New York'ta yaşayan Yahudi bir ailenin küçük oğlu Bobby, Hollywood'da menajerlik yapan dayısı Phil'in yanına iş bulmaya gönderilir. Orada dayısının sekreteri Vonnie'ye aşık olur. Ama Vonnie'nin gizemli -daha sonra ortaya çıktığında da Bobby'nin midesine yumruk gibi oturabilecek cinsten- bir sevgilisi vardır. Hollywood'un sahte, sığ parıltısından sıkılan ve Vonnie'den de yüz bulamayan Bobby, New York'a dönerek mafyavari ağabeyi Ben ile birlikte bir gece kulübü açıp işletmeye başlar. Bu arada yine Veronica isminde bir kadınla evlenir ve baba olur. Ama aklı hâlâ karışıktır.

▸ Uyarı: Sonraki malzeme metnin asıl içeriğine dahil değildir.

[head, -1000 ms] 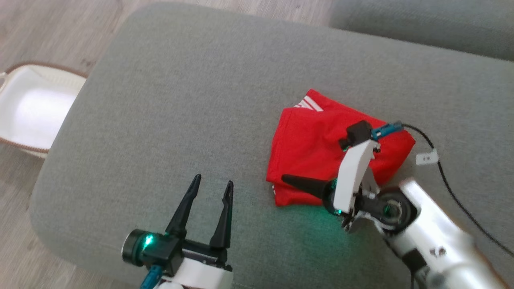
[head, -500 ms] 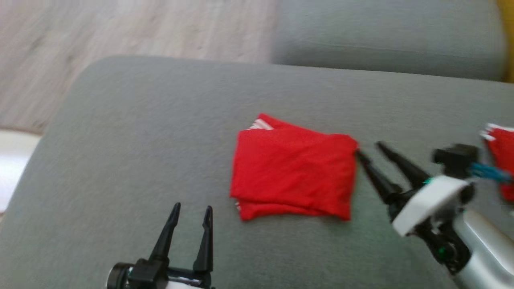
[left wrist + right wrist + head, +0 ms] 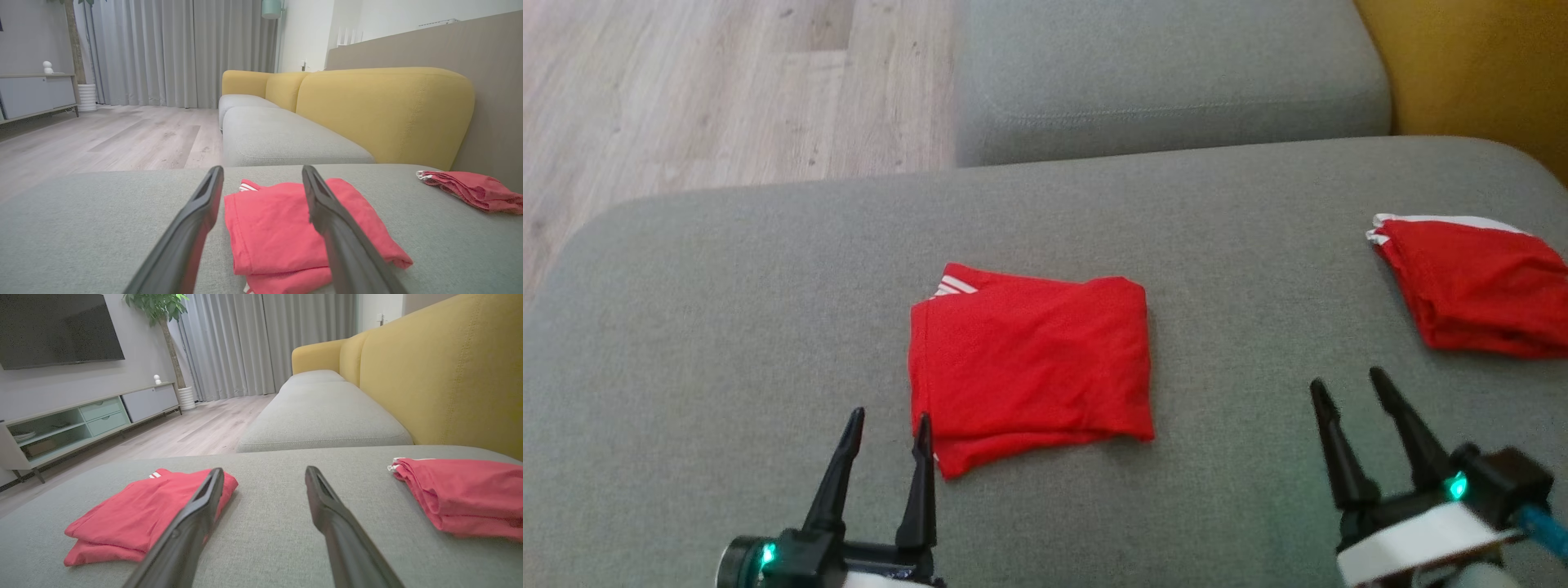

Hani konuyu böyle anlatınca "eee?" hissi uyanıyor ya... uyanmasın işte. Woody Allen'ın yazdığı metin o hissi yok edip, tüm boşlukları dolduruyor. Sadece Bobby'nin ailesindeki tipler bile sosyoloji dersi gibi! ;) Dönem kostüm ve dekorları bu filmde de nefis. Oyunculuklar güzel. Daha ne olsun. Mutlaka izleyin.
Peki ne okuyorum?
Alain de Botton'ın Seyahat Sanatı kitabında ilginç kişiliğinden etkilenerek bir kitabını daha okuyayım dediğim Gustave Flaubert'in Cehennem Rüyası var elimde. Ayol merak etmez olaydım da Madame Bovary ile kalaydım iyiymiş! ;)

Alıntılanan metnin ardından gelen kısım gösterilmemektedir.